_WORK ORDER_:
Every line of the material below should be output exactly as written, with the images skipped.

_DATASET SECTION_:
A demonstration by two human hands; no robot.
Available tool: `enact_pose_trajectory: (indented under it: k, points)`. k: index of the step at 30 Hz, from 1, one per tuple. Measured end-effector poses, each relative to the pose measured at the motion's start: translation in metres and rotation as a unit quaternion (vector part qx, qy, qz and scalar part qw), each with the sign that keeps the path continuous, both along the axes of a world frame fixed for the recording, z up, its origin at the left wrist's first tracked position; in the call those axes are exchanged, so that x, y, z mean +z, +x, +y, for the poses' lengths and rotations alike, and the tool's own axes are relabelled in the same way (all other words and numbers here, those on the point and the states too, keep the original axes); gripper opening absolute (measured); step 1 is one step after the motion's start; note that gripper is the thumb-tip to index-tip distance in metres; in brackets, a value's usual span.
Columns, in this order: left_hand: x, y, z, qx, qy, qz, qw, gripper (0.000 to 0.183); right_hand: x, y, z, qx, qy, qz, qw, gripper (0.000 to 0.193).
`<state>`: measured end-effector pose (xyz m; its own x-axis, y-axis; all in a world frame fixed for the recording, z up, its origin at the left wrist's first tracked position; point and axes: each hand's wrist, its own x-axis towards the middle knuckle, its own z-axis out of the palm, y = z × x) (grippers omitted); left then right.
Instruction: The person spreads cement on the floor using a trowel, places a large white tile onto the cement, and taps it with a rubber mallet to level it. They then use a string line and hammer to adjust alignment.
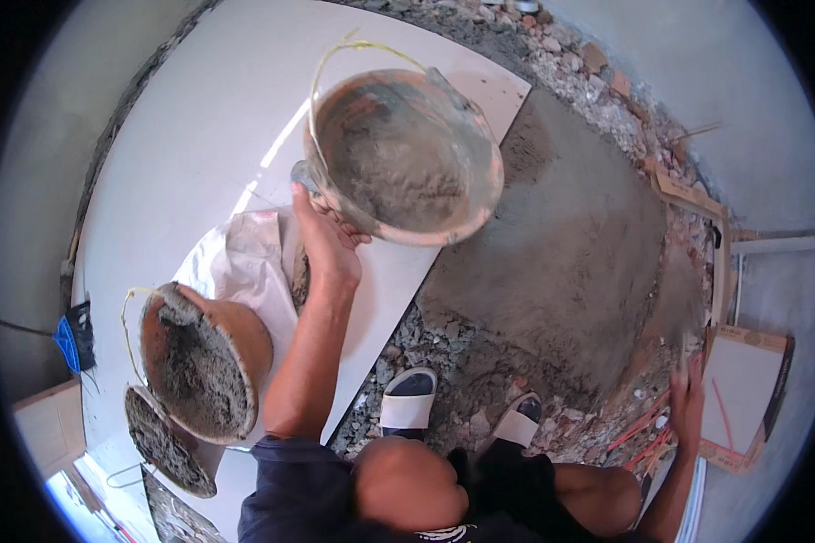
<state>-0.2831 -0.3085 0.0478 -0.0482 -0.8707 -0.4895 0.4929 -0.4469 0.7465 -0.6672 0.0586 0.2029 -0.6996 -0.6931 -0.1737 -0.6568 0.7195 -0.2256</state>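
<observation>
My left hand (330,244) grips the side of a mortar-caked bucket (444,237) near its lower left rim. The bucket is tipped so its mouth faces me; wet grey mortar lines the inside, and a thin yellow handle loops over its far side. At the far right my right hand (686,403) is closed round the handle of what looks like a trowel (684,303), its blade smeared by motion. The trowel is over the right edge of a bed of wet mortar (561,253) spread on the ground.
A large white panel (190,118) covers the left. On it are a mortar-filled bucket (252,339), another mortar container (206,460) and a white sack (231,253). Rubble (598,86) lines the far wall. A flat carton (743,394) lies right; my sandalled feet (407,412) are near.
</observation>
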Motion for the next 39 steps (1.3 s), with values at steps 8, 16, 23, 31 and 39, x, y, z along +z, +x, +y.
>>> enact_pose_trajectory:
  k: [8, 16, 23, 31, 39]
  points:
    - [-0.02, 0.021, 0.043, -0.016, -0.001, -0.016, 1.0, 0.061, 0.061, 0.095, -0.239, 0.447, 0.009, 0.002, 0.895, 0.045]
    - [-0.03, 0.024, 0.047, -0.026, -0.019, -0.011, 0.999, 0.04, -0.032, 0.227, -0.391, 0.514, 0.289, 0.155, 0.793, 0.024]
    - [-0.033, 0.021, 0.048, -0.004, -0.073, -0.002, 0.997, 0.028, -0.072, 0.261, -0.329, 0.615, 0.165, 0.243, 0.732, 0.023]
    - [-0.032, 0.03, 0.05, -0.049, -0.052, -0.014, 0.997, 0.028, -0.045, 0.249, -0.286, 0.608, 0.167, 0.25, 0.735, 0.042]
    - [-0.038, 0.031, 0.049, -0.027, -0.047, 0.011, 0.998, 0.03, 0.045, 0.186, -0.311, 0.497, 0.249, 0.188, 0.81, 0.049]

_OUTPUT OF THE TASK_:
A demonstration by two human hands; no robot.
Available tool: `enact_pose_trajectory: (indented under it: k, points)`. k: index of the step at 30 Hz, from 1, one per tuple. Measured end-effector poses, each relative to the pose measured at the motion's start: translation in metres and rotation as a unit quaternion (vector part qx, qy, qz and scalar part qw), each with the sign that keeps the path continuous, both along the axes of a world frame fixed for the recording, z up, its origin at the left wrist's first tracked position; in the call those axes are exchanged, so that x, y, z mean +z, +x, +y, for the poses' lengths and rotations alike, and the tool's own axes are relabelled in the same way (all other words and numbers here, those on the point and the states too, keep the original axes); gripper opening absolute (measured); step 1 is one step after the motion's start; note that gripper is the thumb-tip to index-tip distance in metres; in brackets, a value's usual span.
Columns, in this order: left_hand: x, y, z, qx, qy, qz, qw, gripper (0.000 to 0.183); right_hand: x, y, z, qx, qy, qz, qw, gripper (0.000 to 0.193).
`<state>`: measured end-effector pose (xyz m; its own x-axis, y-axis; all in a world frame fixed for the recording, z up, its origin at the left wrist's first tracked position; point and axes: each hand's wrist, its own x-axis towards the middle knuckle, its own z-axis out of the palm, y = z × x) (grippers omitted); left then right.
Instruction: The person spreads cement on the floor using a trowel, places a large white tile onto the cement, and taps it with a rubber mallet to level it. They then use a string line and hammer to adjust alignment.
<state>-0.2831 -0.3085 0.0478 -0.0482 -0.8707 -0.4895 0.4929 -0.4469 0.7465 -0.6672 0.0586 0.2029 -0.6996 -0.6931 -0.1737 -0.6568 0.7195 -0.2256</state>
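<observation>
My left hand (330,244) grips the side of a mortar-caked bucket (444,237) near its lower left rim. The bucket is tipped so its mouth faces me; wet grey mortar lines the inside, and a thin yellow handle loops over its far side. At the far right my right hand (686,403) is closed round the handle of what looks like a trowel (684,303), its blade smeared by motion. The trowel is over the right edge of a bed of wet mortar (561,253) spread on the ground.
A large white panel (190,118) covers the left. On it are a mortar-filled bucket (252,339), another mortar container (206,460) and a white sack (231,253). Rubble (598,86) lines the far wall. A flat carton (743,394) lies right; my sandalled feet (407,412) are near.
</observation>
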Motion for the next 39 steps (1.3 s), with values at steps 8, 16, 23, 31 and 39, x, y, z along +z, +x, +y.
>>> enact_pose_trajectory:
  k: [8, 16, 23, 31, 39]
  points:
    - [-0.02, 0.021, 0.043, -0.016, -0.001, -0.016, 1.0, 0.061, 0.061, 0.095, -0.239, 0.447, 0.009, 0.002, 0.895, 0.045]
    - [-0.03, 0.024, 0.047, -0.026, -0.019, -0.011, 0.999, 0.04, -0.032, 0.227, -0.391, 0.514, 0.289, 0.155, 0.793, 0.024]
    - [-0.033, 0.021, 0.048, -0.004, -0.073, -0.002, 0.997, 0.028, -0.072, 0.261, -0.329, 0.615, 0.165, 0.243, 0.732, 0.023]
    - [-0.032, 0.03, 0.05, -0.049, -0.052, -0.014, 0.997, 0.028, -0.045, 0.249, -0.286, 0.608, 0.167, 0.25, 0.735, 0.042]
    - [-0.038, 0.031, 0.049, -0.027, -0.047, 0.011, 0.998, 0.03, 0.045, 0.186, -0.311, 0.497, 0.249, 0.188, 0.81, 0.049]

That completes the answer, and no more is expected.